The ancient treatment Hypnosis is again finding traction within the mainstream medical community.
The ancient treatment Hypnosis is again finding traction within the mainstream medical community.

Ancient healing for chronic diseases

HYPNOSIS is an ancient form of healing that dates back thousands of years.

It has come in and out of fashion in the western world, and is now gaining acceptance in modern medicine as the mind-body connection is being recognised.

As a non-invasive form of therapy, it is useful for a wide range of both physical and psychological ailments.

For example, it has been found to be beneficial in pain management, Irritable Bowel Syndrome, nausea, sleeping problems, depression and anxiety.

Professor Mark Jensen, vice chair for Research of the Department of Rehabilitation Medicine at the University of Washington Medical Center, says; "Hypnosis allows a person to use their brain's abilities to create experiences such as re-experience memories, including memories of joy, relaxation and comfort, which can make it much easier to manage pain".

It is currently developing traction in the field of palliative care, where many chronic health issues are found, such as pain, depression and anxiety.

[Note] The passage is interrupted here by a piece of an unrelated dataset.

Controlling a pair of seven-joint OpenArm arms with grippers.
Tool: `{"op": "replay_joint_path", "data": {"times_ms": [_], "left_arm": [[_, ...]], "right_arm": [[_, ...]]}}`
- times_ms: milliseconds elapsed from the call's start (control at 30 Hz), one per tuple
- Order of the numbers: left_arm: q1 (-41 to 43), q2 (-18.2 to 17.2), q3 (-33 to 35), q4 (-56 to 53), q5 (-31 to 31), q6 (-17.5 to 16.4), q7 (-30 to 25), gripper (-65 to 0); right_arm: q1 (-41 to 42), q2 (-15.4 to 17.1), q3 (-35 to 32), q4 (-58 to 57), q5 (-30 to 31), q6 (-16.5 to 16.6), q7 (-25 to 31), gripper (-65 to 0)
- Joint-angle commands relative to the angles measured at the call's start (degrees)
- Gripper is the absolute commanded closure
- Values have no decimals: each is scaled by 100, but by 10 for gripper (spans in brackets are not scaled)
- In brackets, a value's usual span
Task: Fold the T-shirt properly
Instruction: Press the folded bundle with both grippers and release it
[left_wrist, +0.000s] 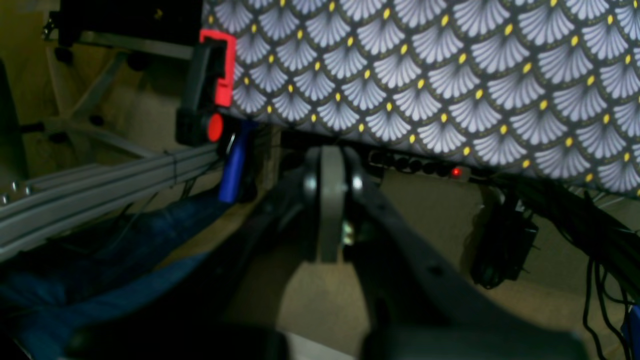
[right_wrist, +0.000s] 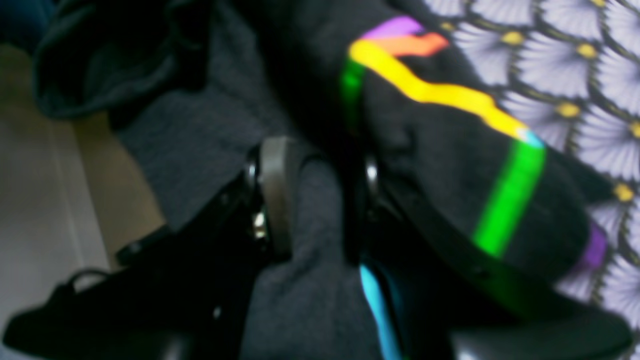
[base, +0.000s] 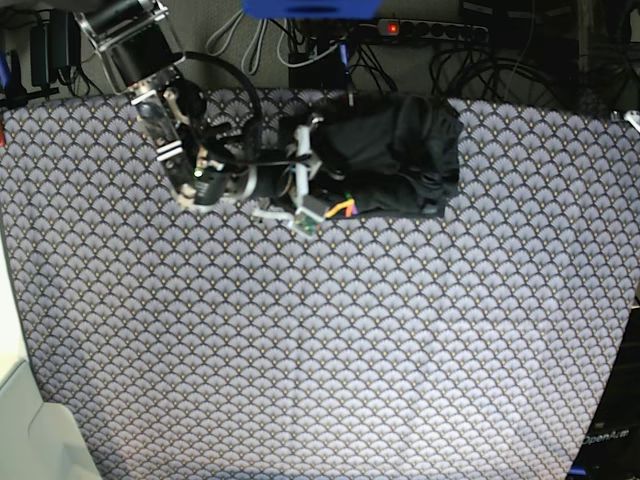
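T-shirt (base: 395, 150) bunched just ahead of my right tool (right_wrist: 312, 195), near the tabletop's (base: 320, 350) far edge | right tool pinching grey fabric | left tool (left_wrist: 330, 200) shut, empty | risk: thick bunch slips, or the pull drags it off that edge

A grey scallop-patterned tablecloth with small yellow dots (base: 330, 350) covers the whole desk. Along its far edge a black power strip with a lit red switch (base: 425, 30) lies among tangled black cables (base: 500, 70). In the left wrist view, a red-and-black clamp (left_wrist: 212, 90) grips the cloth's edge beside pale aluminium rails (left_wrist: 100, 185), over a beige floor (left_wrist: 425, 210).
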Motion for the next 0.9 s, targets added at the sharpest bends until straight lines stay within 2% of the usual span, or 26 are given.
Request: {"op": "replay_joint_path", "data": {"times_ms": [0, 100, 267, 433, 600, 733, 867], "left_arm": [[-3, -120, -44, 100, 13, -6, -68, -5], [-3, -120, -44, 100, -4, -6, -68, -5], [-3, -120, -44, 100, -13, -6, -68, -5], [-12, -120, -44, 100, -13, -6, -77, -5], [-12, -120, -44, 100, -22, -6, -68, -5], [32, -120, -44, 100, -22, -6, -77, -5], [41, -120, -53, 100, -4, -6, -77, -5]], "right_arm": [[101, 59, 156, -34, -154, -69, -71, -158], [84, 182, 429, -52, -145, -69, -62, -158], [101, 297, 446, -34, -145, -69, -80, -158], [-268, 279, 429, 924, -127, -69, -177, -158], [-303, -187, 420, 1302, -145, -69, -519, -158], [-294, -503, 411, 1284, -154, -69, -528, -158], [-163, -679, 402, 959, -154, -69, -502, -158]]}}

"It's not magic. It simply takes advantage of what the brain does already which is to create our experience, it is not a miraculous cure," Jensen explains.

Hypnosis is simply a way of accessing the subconscious mind where changes can be made.

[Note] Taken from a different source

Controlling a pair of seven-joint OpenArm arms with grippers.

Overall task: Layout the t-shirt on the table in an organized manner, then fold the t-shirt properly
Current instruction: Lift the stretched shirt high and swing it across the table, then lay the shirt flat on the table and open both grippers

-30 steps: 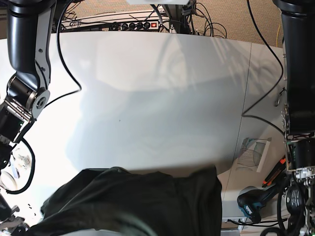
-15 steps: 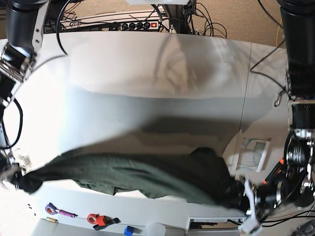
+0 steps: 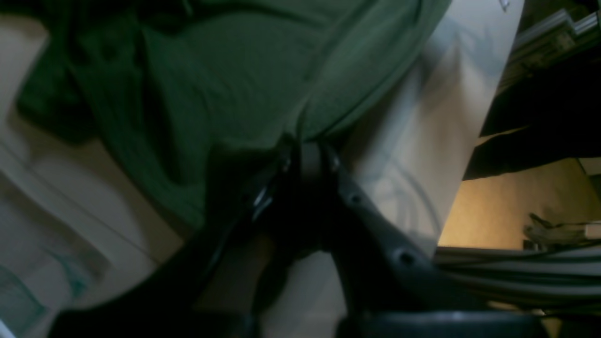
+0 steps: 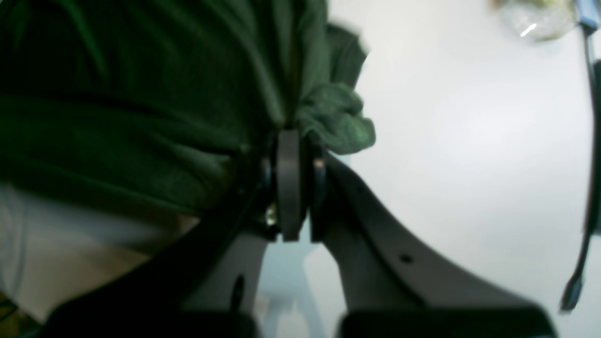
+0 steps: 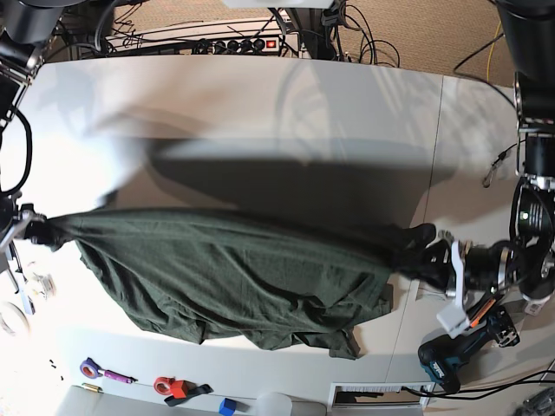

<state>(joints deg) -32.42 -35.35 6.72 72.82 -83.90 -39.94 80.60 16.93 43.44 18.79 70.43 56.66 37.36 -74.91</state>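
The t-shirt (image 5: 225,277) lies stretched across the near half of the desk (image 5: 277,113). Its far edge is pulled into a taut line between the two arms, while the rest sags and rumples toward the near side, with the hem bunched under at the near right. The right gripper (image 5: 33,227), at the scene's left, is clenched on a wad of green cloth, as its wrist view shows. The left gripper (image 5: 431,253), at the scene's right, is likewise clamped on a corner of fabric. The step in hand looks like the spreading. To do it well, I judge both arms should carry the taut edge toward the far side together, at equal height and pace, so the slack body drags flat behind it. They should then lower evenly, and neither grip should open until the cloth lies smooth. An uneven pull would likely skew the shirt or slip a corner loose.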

Being in trance is a normal and relaxing state of mind that we all access every day.

It occurs at times such as when we are about to fall asleep, while we are engrossed in a good book or something on TV, or even as we drive the car along a familiar road and we zone out.

While some people are nervous about bring hypnotised, fearing they will lose control, this doesn't happen.

Contrary to many portrayals in fiction, a clinical hypnotherapist has no power over the hypnotised person.

The person is typically aware of what happens both during and after the hypnosis session.

Hypnosis has its place in healthcare, but it is not a cure-all, and should be used in conjunction with mainstream medicine where appropriate.